Task to carry out
Nothing outside the range below should be printed. Output exactly the lines from the line with "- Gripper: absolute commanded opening" to the line with "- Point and", both included.

Saved entries
----
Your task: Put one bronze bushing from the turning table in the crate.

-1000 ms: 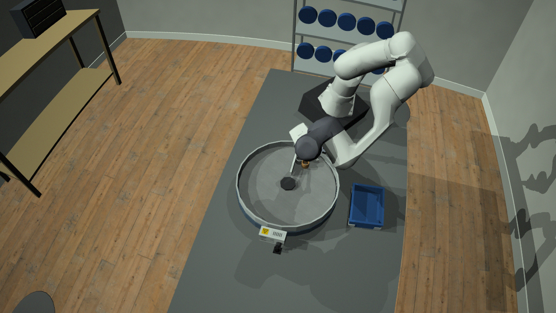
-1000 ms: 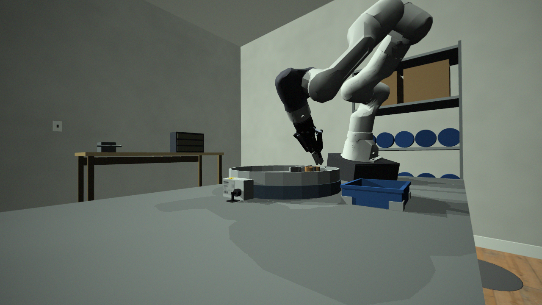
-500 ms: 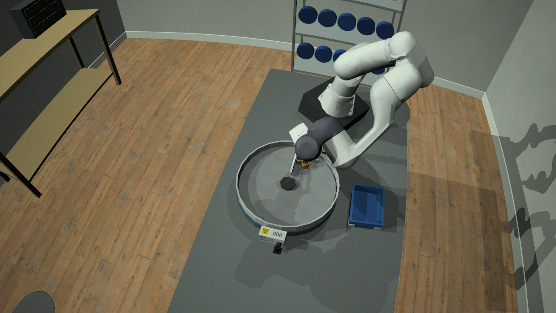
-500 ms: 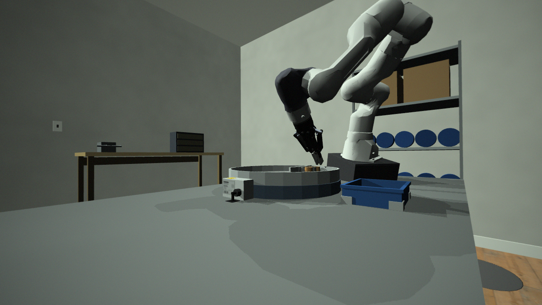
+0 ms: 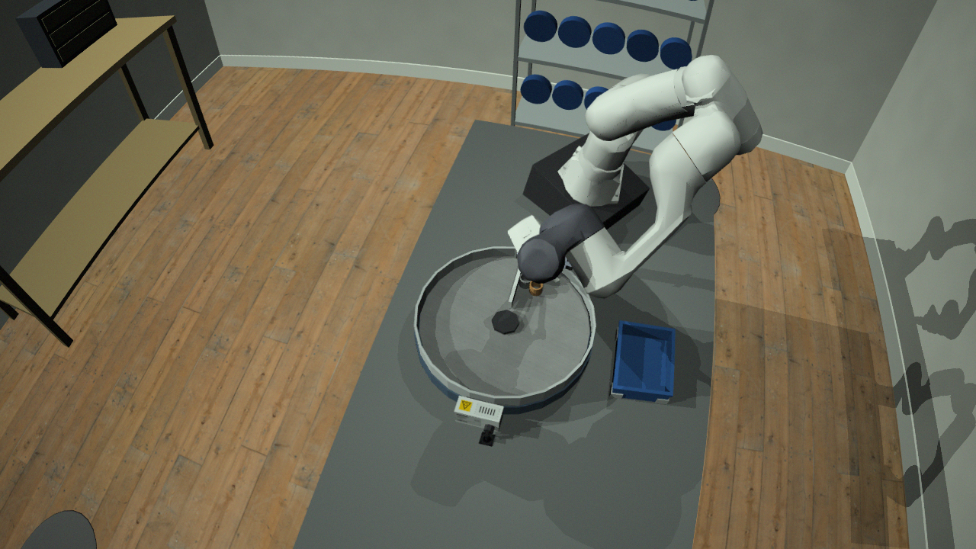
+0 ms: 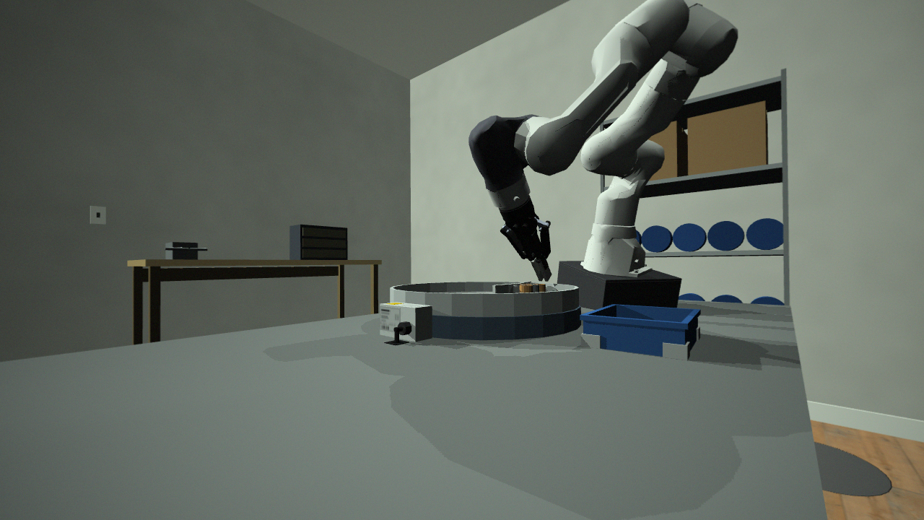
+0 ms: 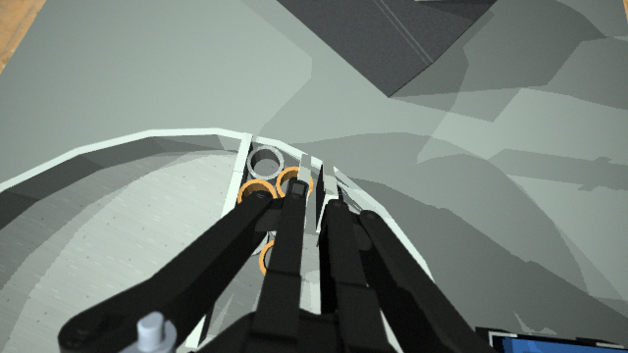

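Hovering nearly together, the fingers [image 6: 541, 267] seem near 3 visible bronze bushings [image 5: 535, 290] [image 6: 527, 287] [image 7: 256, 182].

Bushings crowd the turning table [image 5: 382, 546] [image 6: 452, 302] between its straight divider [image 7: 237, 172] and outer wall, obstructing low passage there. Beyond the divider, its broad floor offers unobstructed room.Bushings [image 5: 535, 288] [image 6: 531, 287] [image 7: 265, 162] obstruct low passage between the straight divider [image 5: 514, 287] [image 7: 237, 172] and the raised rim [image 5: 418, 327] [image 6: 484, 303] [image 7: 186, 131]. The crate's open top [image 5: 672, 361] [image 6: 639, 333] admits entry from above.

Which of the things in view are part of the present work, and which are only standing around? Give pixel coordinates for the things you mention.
Part of the work:
- turning table [image 5: 505, 401] [image 6: 484, 303]
- bronze bushings [image 5: 535, 289] [image 7: 257, 183]
- blue crate [image 5: 644, 393] [image 6: 639, 331]
- gripper [image 6: 544, 278] [image 7: 313, 172]

Only standing around:
- grey bushing [image 7: 252, 173], which must stay on the table
- wooden bench [image 5: 95, 197] [image 6: 245, 263]
- drawer cabinet [image 5: 71, 30] [image 6: 318, 242]
- shelf rack [image 5: 515, 68] [image 6: 785, 187] with blue discs [image 5: 574, 31] [image 6: 725, 235]
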Controlling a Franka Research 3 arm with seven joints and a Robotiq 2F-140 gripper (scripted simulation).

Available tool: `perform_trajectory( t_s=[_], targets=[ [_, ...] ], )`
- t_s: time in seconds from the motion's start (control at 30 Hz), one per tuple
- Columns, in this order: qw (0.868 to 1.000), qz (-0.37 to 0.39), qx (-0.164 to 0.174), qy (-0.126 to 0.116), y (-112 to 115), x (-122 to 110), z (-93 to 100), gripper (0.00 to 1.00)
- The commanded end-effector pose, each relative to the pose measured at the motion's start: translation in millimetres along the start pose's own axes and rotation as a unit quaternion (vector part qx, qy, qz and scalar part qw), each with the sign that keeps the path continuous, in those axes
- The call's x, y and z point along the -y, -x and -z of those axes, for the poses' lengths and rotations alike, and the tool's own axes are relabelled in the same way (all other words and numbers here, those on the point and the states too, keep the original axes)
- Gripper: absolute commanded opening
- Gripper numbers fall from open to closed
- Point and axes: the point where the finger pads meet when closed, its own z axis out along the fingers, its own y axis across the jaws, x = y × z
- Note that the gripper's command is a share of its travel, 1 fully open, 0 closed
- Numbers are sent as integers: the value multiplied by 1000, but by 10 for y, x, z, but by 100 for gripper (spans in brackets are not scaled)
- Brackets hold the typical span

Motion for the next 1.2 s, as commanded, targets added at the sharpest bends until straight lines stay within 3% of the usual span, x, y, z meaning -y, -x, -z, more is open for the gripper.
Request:
perform_trajectory(
  t_s=[0.0, 1.17],
  targets=[
    [1000, 1, 2, -1, 19, 8, 6, 6],
    [1000, 1, 2, -1, 40, 12, -23, 6]
  ],
)
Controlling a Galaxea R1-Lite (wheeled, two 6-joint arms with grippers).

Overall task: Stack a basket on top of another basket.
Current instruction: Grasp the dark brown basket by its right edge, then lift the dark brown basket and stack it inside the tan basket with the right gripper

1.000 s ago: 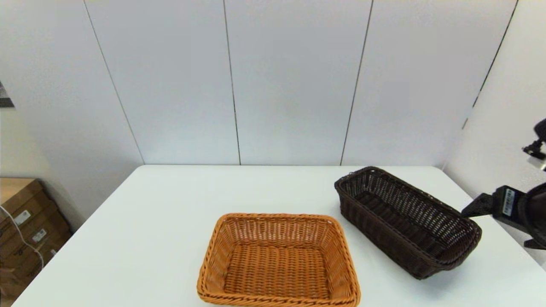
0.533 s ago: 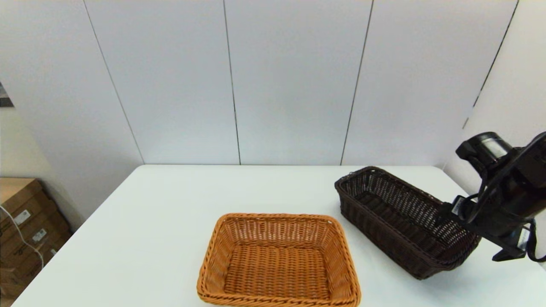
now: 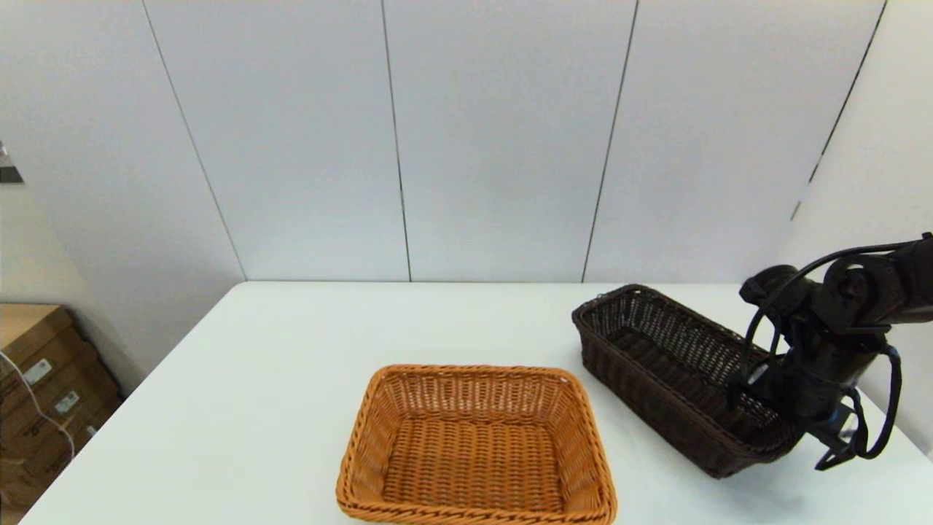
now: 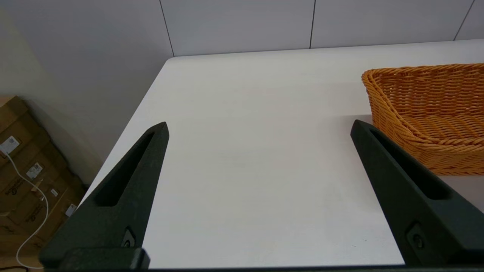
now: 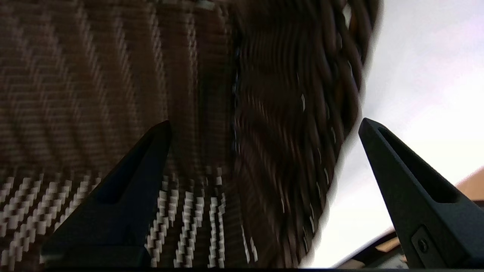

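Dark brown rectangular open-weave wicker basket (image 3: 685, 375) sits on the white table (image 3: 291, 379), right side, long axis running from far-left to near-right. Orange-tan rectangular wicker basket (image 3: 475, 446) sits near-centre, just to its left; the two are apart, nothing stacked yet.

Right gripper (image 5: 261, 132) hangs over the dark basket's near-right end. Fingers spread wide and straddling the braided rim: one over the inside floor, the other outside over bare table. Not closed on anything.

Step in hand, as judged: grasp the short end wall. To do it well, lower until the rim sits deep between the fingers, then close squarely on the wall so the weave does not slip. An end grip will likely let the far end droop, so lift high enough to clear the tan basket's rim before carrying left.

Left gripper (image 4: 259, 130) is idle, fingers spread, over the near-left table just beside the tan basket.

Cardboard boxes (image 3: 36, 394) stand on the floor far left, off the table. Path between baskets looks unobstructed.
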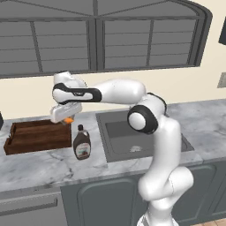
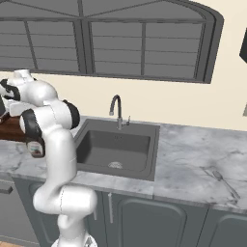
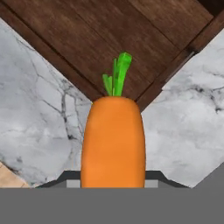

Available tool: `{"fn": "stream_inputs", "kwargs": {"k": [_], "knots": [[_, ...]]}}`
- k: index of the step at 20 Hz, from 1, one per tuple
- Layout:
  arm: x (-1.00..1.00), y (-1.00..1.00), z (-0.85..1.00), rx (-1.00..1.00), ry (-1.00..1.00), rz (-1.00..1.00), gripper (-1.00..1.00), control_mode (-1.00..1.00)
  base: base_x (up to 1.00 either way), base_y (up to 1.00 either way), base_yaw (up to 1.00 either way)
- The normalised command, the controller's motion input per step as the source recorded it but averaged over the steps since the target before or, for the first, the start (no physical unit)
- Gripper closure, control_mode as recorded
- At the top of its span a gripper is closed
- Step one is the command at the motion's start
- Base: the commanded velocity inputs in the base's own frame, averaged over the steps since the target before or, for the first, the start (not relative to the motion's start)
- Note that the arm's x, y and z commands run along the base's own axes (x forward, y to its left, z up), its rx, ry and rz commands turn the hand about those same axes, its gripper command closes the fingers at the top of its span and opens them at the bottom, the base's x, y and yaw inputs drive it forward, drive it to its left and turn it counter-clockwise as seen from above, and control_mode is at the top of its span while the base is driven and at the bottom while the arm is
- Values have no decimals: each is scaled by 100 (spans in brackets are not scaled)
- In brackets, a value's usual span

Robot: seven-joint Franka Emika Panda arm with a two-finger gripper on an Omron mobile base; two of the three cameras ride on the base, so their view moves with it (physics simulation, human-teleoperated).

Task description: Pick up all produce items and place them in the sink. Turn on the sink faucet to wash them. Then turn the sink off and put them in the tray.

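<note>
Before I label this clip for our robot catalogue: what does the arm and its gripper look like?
The arm is glossy white, built of rounded tubular segments joined by dark, nearly black joint rings, one with a pale round cap at the elbow. The hand at its end is a boxy, pale grey-white block. Its finger tips are small and dark. I see no cables or markings.

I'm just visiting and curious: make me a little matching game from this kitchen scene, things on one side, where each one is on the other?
Things:
1. carrot
2. syrup bottle
3. faucet
4. tray

Places:
A. behind the sink, at its back edge
B. on the counter at the far left
C. held in the claw, above the tray's near corner
D. standing on the counter between tray and sink

Pairs: 1-C, 2-D, 3-A, 4-B
</note>
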Motion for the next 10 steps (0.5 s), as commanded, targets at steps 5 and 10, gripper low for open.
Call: {"fn": "stream_inputs", "kwargs": {"k": [5, 10], "knots": [[43, 15, -40, 0, 0, 8, 100, -100, 0, 0, 0], [30, 32, -39, 0, 0, 10, 100, -100, 0, 0, 0]]}}
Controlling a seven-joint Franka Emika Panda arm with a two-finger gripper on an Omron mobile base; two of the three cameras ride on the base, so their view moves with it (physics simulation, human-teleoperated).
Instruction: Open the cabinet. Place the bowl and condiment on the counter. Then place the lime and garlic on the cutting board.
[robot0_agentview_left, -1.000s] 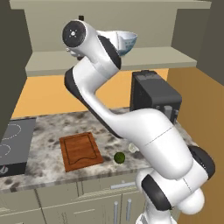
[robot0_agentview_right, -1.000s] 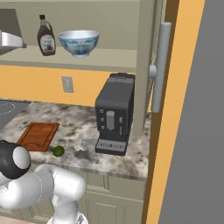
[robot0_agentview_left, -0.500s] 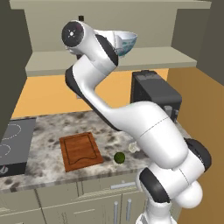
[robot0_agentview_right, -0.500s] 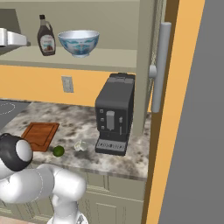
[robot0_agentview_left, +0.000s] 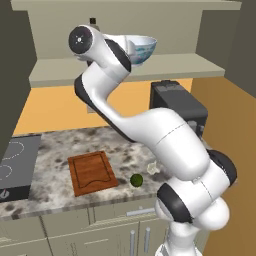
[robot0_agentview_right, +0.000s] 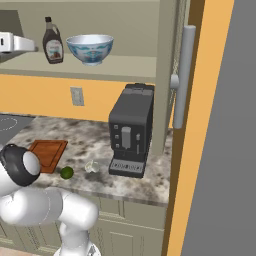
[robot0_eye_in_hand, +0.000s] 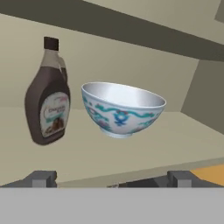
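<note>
Sitting upright on the open cabinet (robot0_agentview_right: 165, 55) shelf, the bowl (robot0_eye_in_hand: 122, 108) lies straight ahead of the gripper (robot0_eye_in_hand: 111, 178), just right of the condiment (robot0_eye_in_hand: 47, 100); the jaws stand wide apart, empty, short of its rim.

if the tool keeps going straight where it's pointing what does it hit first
Most likely the bowl, which sits nearly dead ahead between the open tool's fingertips on the cabinet shelf. The bottle stands off to the side. Depth is hard to judge.

Bowl (robot0_agentview_right: 90, 48) on cabinet (robot0_agentview_right: 125, 65) shelf, condiment (robot0_agentview_right: 52, 42) just left of bowl. Below on counter (robot0_agentview_right: 150, 172): cutting board (robot0_agentview_right: 47, 153), lime (robot0_agentview_right: 66, 173) beside it.
</note>
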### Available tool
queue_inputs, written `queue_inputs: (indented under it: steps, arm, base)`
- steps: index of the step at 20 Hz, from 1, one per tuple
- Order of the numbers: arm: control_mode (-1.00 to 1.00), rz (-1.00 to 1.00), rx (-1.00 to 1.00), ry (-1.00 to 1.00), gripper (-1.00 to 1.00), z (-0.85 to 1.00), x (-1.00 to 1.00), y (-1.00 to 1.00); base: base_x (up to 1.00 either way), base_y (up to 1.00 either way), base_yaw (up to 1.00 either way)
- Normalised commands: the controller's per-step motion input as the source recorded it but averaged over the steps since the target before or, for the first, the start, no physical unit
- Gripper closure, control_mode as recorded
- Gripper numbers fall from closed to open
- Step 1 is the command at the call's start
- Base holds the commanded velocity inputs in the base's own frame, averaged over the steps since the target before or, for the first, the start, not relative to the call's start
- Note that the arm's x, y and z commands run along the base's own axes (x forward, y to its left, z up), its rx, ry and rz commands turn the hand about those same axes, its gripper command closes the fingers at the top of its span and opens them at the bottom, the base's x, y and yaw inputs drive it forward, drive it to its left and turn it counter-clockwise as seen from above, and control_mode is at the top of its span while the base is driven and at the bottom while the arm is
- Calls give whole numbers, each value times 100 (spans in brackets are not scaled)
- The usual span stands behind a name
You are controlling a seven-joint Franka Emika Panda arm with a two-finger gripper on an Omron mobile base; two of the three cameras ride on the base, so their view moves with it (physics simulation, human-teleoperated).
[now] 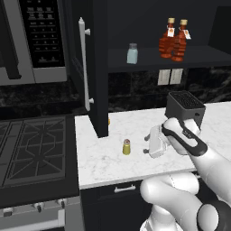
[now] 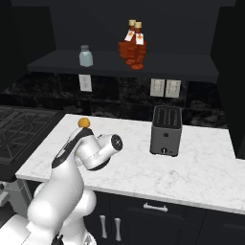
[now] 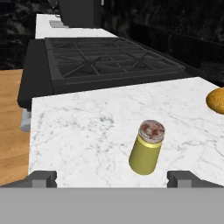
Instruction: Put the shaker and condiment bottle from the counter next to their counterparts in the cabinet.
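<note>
Your claw (image 1: pixel 145 144) sits low over the surface (image 1: pixel 135 126) with its fingers spread wide apart, holding nothing; in the hand view the two dark fingertips (image 3: pixel 41 178) stand far to either side, and the shaker (image 3: pixel 147 148) rises between them, a little ahead and touching neither. The arm folds up from the base, its elbow bent high and the wrist turned so the hand points sideways toward the stovetop (image 1: pixel 34 149). The shaker (image 1: pixel 127 146) stands upright on the marble just beside the claw, near the front edge. An orange round thing (image 3: pixel 216 99) lies further back on the surface by the open cabinet door (image 1: pixel 97 67). Up on the cabinet shelf (image 1: pixel 149 58) you have two red-orange bottles (image 1: pixel 173 40) touching side by side, each with a small white neck label too small to read, and the pale blue-grey shaker (image 1: pixel 132 53) well apart to their left. A dark toaster (image 2: pixel 166 130) stands on the surface behind the arm.
</note>
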Motion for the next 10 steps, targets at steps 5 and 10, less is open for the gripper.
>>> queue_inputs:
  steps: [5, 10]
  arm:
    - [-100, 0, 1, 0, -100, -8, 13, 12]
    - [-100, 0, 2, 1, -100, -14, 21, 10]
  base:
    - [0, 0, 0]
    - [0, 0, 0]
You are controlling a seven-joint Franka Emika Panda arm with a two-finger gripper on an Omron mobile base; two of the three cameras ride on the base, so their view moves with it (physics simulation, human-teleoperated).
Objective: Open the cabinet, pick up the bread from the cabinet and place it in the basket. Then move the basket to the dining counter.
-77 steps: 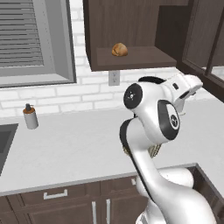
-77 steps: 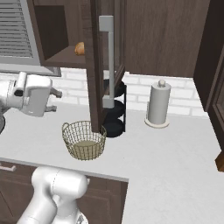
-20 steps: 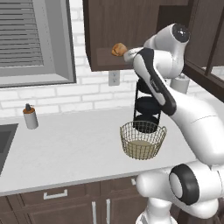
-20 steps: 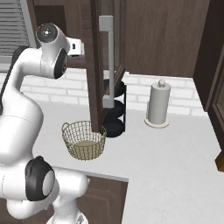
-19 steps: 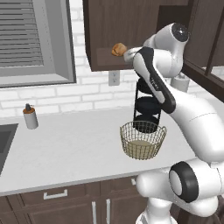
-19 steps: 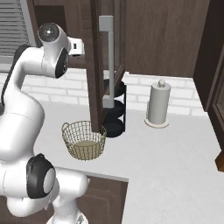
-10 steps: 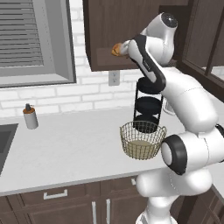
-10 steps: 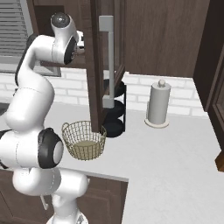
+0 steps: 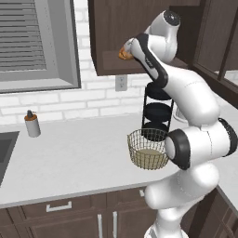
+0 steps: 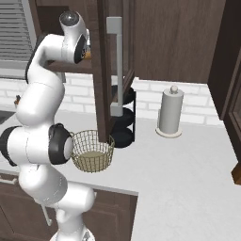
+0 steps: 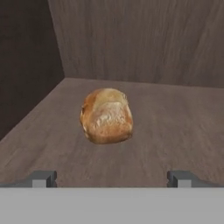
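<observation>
A wire-mesh basket [image 9: 148, 149] waits at the front of the pale grey worktop [image 9: 69, 158], near its edge and just in front of a black tiered rack [image 9: 157, 111], likely set there so the roll can be dropped straight down into it. A paper towel roll [image 10: 169, 112] stands well off to one side by the brick wall, and a small capped bottle [image 9: 31, 124] near the window at the other. Above them the white arm reaches up into the dark wooden cabinet [image 9: 109, 32], whose door [image 10: 114, 66] with its long silver handle hangs swung out over the basket. Seen from the hand, the gripper [image 11: 112, 179] has its fingers spread wide with nothing between them, lined up either side of the bread [image 11: 106, 115], which lies apart from them on the cabinet shelf [image 11: 175, 131], short of the back wall. The wide spread looks chosen to clear the roll's full width; the pick appears about to begin, with the carry to the dining counter not yet started.
</observation>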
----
Solution to this problem
- Gripper: absolute commanded opening
- Gripper numbers fall from open to closed
- Point and axes: the point where the finger pads meet when closed, its own z axis out along the fingers, its own y axis across the jaws, x = y × z

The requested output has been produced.